Sis. Gallo Testimony:
Joy based on status or an item is a falsity. It is temporary. What happens when it is gone? What happens when the Lord decides He wants to be the object of your Joy? I am oh so familiar with this scenario. I'm only sharing this because I need people to truly understand how good God really is. You have to praise Him through your circumstance.

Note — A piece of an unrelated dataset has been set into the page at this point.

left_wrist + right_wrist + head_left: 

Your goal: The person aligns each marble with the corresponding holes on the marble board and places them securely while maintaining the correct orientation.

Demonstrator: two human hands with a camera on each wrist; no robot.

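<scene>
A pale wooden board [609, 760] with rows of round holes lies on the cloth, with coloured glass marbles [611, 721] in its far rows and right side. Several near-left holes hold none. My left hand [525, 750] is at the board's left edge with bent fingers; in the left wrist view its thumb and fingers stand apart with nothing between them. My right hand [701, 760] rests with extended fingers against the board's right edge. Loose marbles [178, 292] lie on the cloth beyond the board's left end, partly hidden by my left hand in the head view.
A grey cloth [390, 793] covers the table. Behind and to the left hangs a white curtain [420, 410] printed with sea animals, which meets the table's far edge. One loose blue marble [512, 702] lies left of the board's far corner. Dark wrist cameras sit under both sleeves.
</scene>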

Over the past 5 years I've gone from living in a 2 1/2 bath four bedroom house to an apartment, to a hotel. I had 2 brand new cars to having 1 to none and back to 1. I was driving and sitting pretty to walking 4 miles for 2 weeks; to get my son to school. I graduated with my Master's (M. Ed with honors) to having no job for 6 long months. I had the utmost joy and confidence (so I thought) to being completely depressed. During the 5 year span, I sought everything to fill my void except for God. I was half heartedly going to church then going home and drinking a bottle of wine within a 2 hour time. The church was not feeding my spirit and I was not taking any initiative on my own. I was smoking cigarettes like I had lost my mind (which I had). I was going further and further into the hole. The enemy had his hand all on me. I was miserable. I ate, drank, smoked, sexed and whatever else I thought would fill the void but the hole never seemed to fill up. I didn't want to be seen by anyone. I wanted to run and hide but I couldn't. I have responsibilities there are people who depend on me. It got to the point that I couldn't even pretend to keep it together.
All the while someone was praying for me even when I didn't pray for myself. Finally I got mad! Mad at myself, mad at the enemy, mad at God for not pulling me up. For letting me go so far down to where I felt that I couldn't get back up. So I decided to confront Him by going into His house. That was all "He" wrote then; exactly what He had been waiting for. I cried so hard and released so much that day. I had stepped into the right doors that day. All that I had prayed for, I received. A small, loving, attentive, supportive, patient, teaching, ministry awaited me with open arms and I was ready to receive. Ever since that day back at the end of March when I walked into Greater Hope Ministries doors, I've been growing in my spirit. Getting whole again. Getting bold and courageous. Getting my glow back on 1000! I've gotten intimate with Jesus. I've fellowshipped in His honor. I've been obedient and diligent. I've put my flesh under subjection and my pain has disappeared.
That hole that I was unable to fill before has been filled up and sealed with the armor. The blessings have been visible; the proof has been in the Holy Spirit. I've been filled and there is no return now. The desire for liquor dried up, the obsession with cigarettes that bonded me for 15 years is gone. I didn't need AA or a patch. I have my Lord and Savior. No I do not think I'm perfect. As a matter of fact the war is even bigger now that I know what the enemy knew all along. No I am not judging anyone else for what they may or may not do, or for their ways of coping. I'm simply sharing my testimony for those who are open enough to receive. It is my responsibility to testify so that all of God's children know who He is. It is not about me. For so long people have told me how strong I am and how much they admire me to the point that it started to make me mad because I had no shoulder to lean on. Everyone was confident that I would be alright but I felt so alone. Now I know it too because what I didn't know is those people could always see the God in me whether they recognized it or not. All praises be to God. Without Him I do not exist.
September 29, 2010
The month of September we had two souls restored back to the Lord. One of the souls was restored on Wonderful Wednesday Bible Study, September 29th. Greater Hope Ministries believe in getting around the altar and praying. Prayer is the key. The other soul was restored on September 19th.We have people out in the world that are scared to come back to the Lord because of fear of what people may say. Galatians 6:1 Brothers, if anyone is caught in any transgression, you are spiritual should restore him in a spirit of gentleness. Keep watch on yourself, lest you too be tempted. Paul never says that it is a normal fact of life that Christians sin. We have been called to a higher walk. We have been called to walk in the Spirit and not to do the old dead works of the flesh. And yet, it is a normal fact of life that Christians sin. The qualification for having a ministry of restoration is that you first be spiritual. Here is the point. You cannot restore someone to a Spiritual walk if you yourself are not walking by that same Spirit. You cannot dispense what you do not have. And if you try, you will be like a blind guide who tries to lead another blind man through a series of pitfalls. You are both going to end up taking a nasty fall. If we are harsh when we are attempting to restore, the result will be that we drive people away instead of bringing them back to Jesus. Our example is Jesus. He called sinners to repent, but when they did, He did not beat them over the head with their sin. Instead He loved them. We must never come into the restoration process believing that we are immune to the temptations which caused another to fall. Pride goes before a fall (Proverbs 10:18; 1 Corinthians 10:12). When Paul said that those who are spiritual are to do the work of restoration, he means that those who are spiritual at that particular time. But that same person who is spiritual now might need to be restored at a later time. It is so obvious that it almost doesn't need to be said, except that far too many churches have ignored that the church is supposed to be in the restoration business.